Zeros (2019–present)[edit]

On 19 August 2019, McKenna released the song "British Bombs", which criticises UK foreign policy. He stated that it is specifically about "the hypocrisy of the British arms trade and the weapons convention in London". He wrote it as a result of wanting to write a song directly addressing war.[39] McKenna later announced via Twitter on 18 December that his upcoming second studio album was mastered and ready for release. He also had an artwork shoot for the album on the same day.[40] On 29 January 2020, McKenna revealed that his second album would be titled Zeros and be released on 15 May 2020. He also released the song "Beautiful Faces" as the album's lead single.[41] However, due to the COVID-19 outbreak, he postponed the album until 21 August 2020. In an Instagram post on 5 August 2020, he announced that the album was again delayed until 4 September 2020.[42]

Critical response[edit]

McKenna at The Great Escape Festival in 2018

McKenna writes his own songs, but is supported by a band on tour currently consisting of Isabel Torres (guitar), Nathan Cox (keyboards), William Bishop (bass) and Gabrielle Marie King (drums),[43] although he has previously played all of his own instruments.[9] In terms of the development of his musical style, he has said he would most like to emulate David Bowie's career.[12]

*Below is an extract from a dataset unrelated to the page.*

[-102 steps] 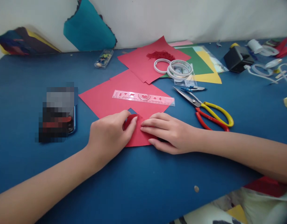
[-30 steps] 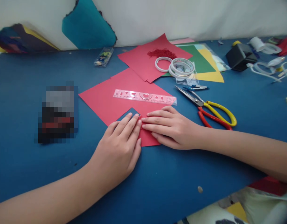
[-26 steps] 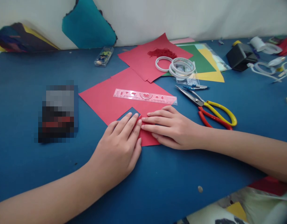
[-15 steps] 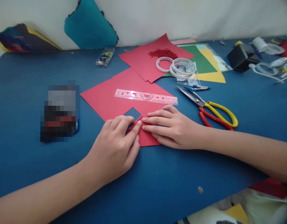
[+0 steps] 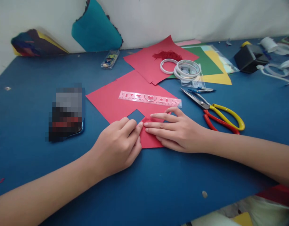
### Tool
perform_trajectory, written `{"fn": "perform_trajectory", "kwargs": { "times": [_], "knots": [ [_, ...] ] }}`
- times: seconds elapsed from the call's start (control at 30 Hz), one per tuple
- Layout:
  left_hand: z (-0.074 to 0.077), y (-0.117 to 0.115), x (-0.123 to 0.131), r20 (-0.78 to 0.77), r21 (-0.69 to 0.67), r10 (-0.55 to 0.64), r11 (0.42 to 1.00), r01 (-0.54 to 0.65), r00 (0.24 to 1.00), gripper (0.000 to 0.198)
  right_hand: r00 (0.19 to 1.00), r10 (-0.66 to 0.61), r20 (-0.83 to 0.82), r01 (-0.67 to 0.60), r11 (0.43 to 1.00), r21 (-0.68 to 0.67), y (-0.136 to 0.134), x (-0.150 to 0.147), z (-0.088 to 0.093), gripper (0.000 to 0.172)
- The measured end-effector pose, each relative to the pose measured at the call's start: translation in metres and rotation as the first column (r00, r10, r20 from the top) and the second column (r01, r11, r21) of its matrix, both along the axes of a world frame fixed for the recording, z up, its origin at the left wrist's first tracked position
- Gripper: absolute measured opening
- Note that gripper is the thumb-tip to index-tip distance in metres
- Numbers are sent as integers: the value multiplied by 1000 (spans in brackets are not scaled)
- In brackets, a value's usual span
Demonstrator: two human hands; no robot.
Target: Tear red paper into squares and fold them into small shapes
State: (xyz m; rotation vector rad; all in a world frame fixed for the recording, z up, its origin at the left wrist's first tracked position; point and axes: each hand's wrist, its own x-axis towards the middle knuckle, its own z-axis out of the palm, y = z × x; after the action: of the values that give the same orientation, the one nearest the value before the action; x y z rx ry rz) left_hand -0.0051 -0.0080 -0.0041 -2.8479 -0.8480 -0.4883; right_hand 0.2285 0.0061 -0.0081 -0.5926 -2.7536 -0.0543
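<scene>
A small folded piece of red paper (image 5: 152, 142) lies on the blue table under both hands. My left hand (image 5: 119, 141) is closed at its left side, fingers curled and thumb and index finger pressed on the fold; its left part is hidden. My right hand (image 5: 174, 130) lies flat on the right part of the same paper, fingers stretched and slightly apart, the fingertips almost meeting the left ones. Just beyond the hands, a larger red sheet (image 5: 104, 95) carries a clear plastic ruler (image 5: 150, 98). Scissors (image 5: 212, 110) with yellow and red handles rest beyond my right forearm.
At the back, more red sheets (image 5: 139, 64) hold red thread (image 5: 166, 56) and tape rolls (image 5: 188, 69). A blue compass (image 5: 202, 90) lies above the scissors. A blurred-out phone-like object (image 5: 66, 113) is at left, a small clear box (image 5: 110, 59) behind it, a black dispenser (image 5: 250, 58) at right.
The raised flap of the small red paper now lies lower beneath my fingers. My left-hand fingers have curled in more. The whole view has shifted slightly, with things appearing further right.
</scene>
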Motion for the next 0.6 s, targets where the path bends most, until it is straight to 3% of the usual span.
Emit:
{"fn": "perform_trajectory", "kwargs": {
  "times": [0.27,0.43,0.6],
  "knots": [
    [-2,6,-4,88,-174,51,984,-35,995,38,1000,9,-19,-10,1000,-9,1,-1,1,32],
    [-2,12,-5,61,-202,1,979,11,998,39,1000,6,-19,-7,1000,-17,1,-1,0,33],
    [-4,13,-5,78,-232,35,973,-16,996,42,999,9,-38,-10,999,-34,1,-1,0,33]
  ]
}}
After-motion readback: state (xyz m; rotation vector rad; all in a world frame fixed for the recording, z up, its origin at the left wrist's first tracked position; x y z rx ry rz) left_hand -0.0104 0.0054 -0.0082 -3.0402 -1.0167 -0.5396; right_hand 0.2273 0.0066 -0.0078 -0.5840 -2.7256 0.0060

BBC News called "Brazil" an extraordinarily mature song for a 16-year-old songwriter.[8] Matt Wilkinson at NME called it "one of the best songs" of 2015, and had high praise for McKenna's second single, "Paracetamol", as well.[6] Jon Lyons of ThisNewBand.com called "Brazil" "a catchy song no doubt", and also noted that it was "a sharp critique on sports, money and power."[21]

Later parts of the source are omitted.